15.8.10.1 Configuring Persistent Optimizer Statistics Parameters

Contents

The persistent optimizer statistics feature improves plan stability by storing statistics to disk and making them persistent across server restarts so that the optimizer is more likely to make consistent choices each time for a given query.

Optimizer statistics are persisted to disk when innodb_stats_persistent=ON or when individual tables are created or altered with STATS_PERSISTENT=1. innodb_stats_persistent is enabled by default.

Formerly, optimizer statistics were cleared on each server restart and after some other operations, and recomputed on the next table access. Consequently, different estimates could be produced when recalculating statistics, leading to different choices in query execution plans and thus variations in query performance.

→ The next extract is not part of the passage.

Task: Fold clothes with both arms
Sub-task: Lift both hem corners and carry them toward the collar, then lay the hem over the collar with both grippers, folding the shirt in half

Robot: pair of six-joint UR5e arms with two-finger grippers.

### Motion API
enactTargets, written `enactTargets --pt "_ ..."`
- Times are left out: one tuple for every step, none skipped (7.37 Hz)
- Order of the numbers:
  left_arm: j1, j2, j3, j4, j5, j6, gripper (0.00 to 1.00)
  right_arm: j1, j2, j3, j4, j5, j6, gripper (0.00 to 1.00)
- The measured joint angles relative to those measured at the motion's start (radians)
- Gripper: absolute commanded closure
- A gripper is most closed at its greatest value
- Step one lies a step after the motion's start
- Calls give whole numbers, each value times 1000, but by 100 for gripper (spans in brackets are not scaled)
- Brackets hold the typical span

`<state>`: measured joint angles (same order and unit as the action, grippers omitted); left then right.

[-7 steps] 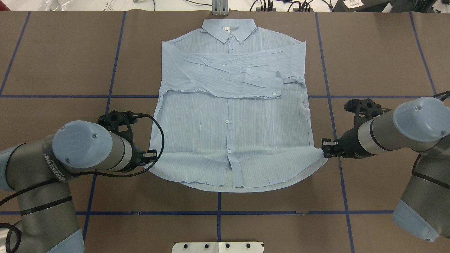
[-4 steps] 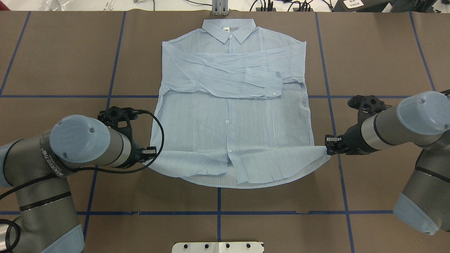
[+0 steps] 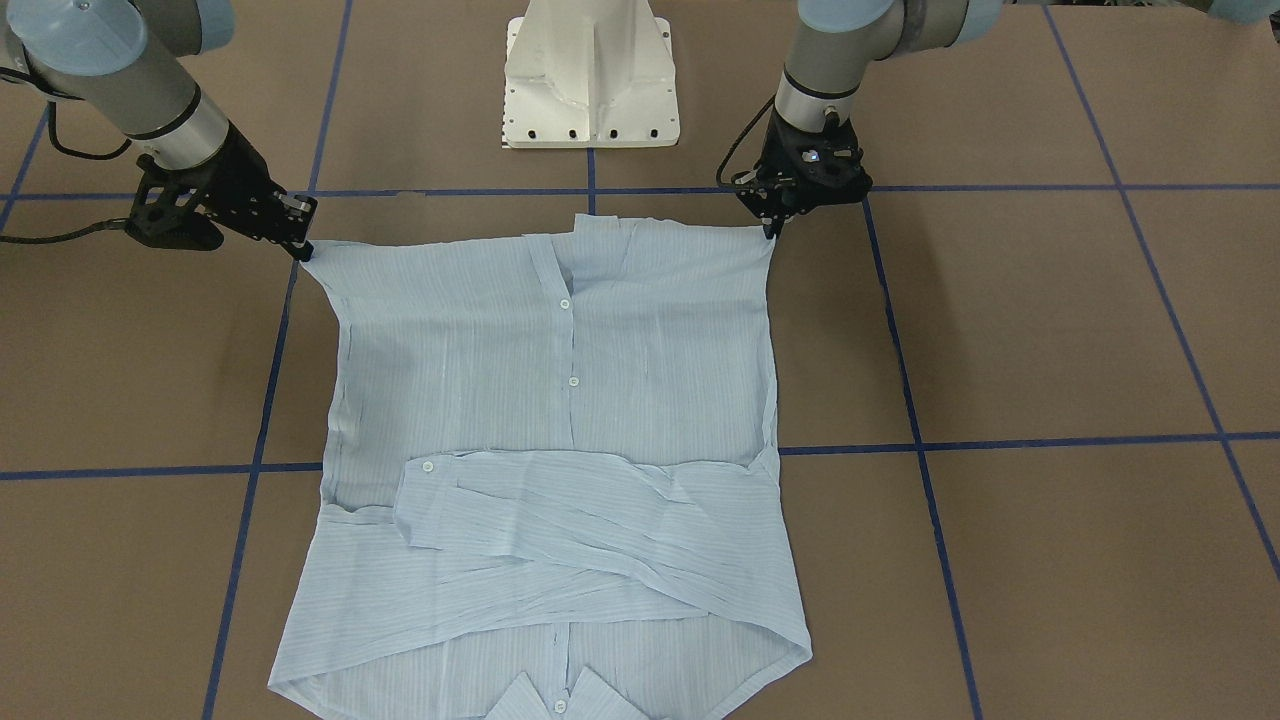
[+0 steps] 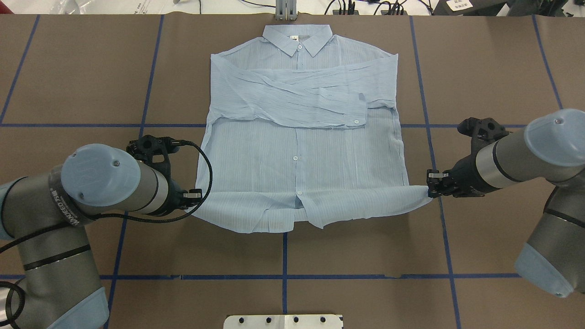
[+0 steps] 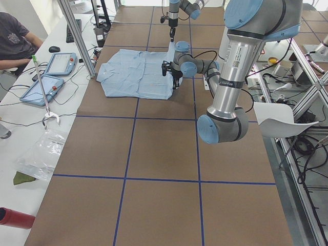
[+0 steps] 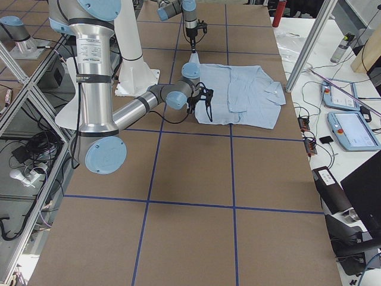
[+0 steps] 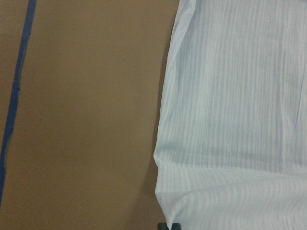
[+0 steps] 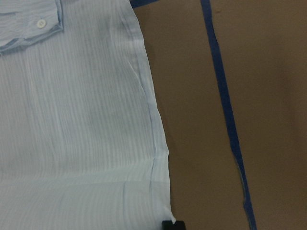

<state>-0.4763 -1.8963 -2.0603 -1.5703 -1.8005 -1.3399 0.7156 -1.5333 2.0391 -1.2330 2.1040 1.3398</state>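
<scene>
One pale blue, finely striped shirt (image 4: 297,151) lies face up in the middle of the brown bench (image 4: 82,68). In the overhead view its collar (image 4: 297,39) is at 12 o'clock and its hem (image 4: 256,224) at 6 o'clock. Both sleeves (image 4: 292,96) are folded across the chest, and one cuff (image 4: 356,119) with a white button ends toward 3 o'clock. Small white buttons run down the front.

The hem is drawn out into a band between its two corners, with the front panels parting slightly at the middle. The left claw (image 4: 194,195) is closed on the hem corner at 8 o'clock, its tips pinching the cloth. The right claw (image 4: 432,189) is closed the same way on the corner at 4 o'clock, where the fabric is pulled to a point. From across the bench the same two grips show, the left claw (image 3: 770,228) at 1 o'clock of the shirt (image 3: 560,400) and the right claw (image 3: 303,245) at 11 o'clock. Each wrist camera shows striped cloth (image 7: 230,120) (image 8: 76,134) running down to a dark fingertip at the bottom edge.

The left arm (image 4: 105,183) reaches in from 8 o'clock with a black cable (image 4: 208,169) looping beside it, and the right arm (image 4: 516,155) reaches in from 4 o'clock. Blue tape lines (image 4: 148,82) cross the bench in a grid. A white pedestal (image 3: 592,75) stands at 12 o'clock in the facing view
</scene>
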Motion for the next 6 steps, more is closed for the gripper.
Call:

Persistent statistics are stored in the mysql.innodb_table_stats and mysql.innodb_index_stats tables, as described in Section 15.8.10.1.5, “InnoDB Persistent Statistics Tables”.

To revert to using non-persistent optimizer statistics, you can modify tables using an ALTER TABLE tbl_name STATS_PERSISTENT=0 statement. For related information, see Section 15.8.10.2, “Configuring Non-Persistent Optimizer Statistics Parameters”

15.8.10.1.1 Configuring Automatic Statistics Calculation for Persistent Optimizer Statistics

The innodb_stats_auto_recalc configuration option, which is enabled by default, determines whether statistics are calculated automatically whenever a table undergoes substantial changes (to more than 10% of the rows). You can also configure automatic statistics recalculation for individual tables using a STATS_AUTO_RECALC clause in a CREATE TABLE or ALTER TABLE statement. innodb_stats_auto_recalc is enabled by default.

Because of the asynchronous nature of automatic statistics recalculation (which occurs in the background), statistics may not be recalculated instantly after running a DML operation that affects more than 10% of a table, even when innodb_stats_auto_recalc is enabled. In some cases, statistics recalculation may be delayed by a few seconds. If up-to-date statistics are required immediately after changing significant portions of a table, run ANALYZE TABLE to initiate a synchronous (foreground) recalculation of statistics.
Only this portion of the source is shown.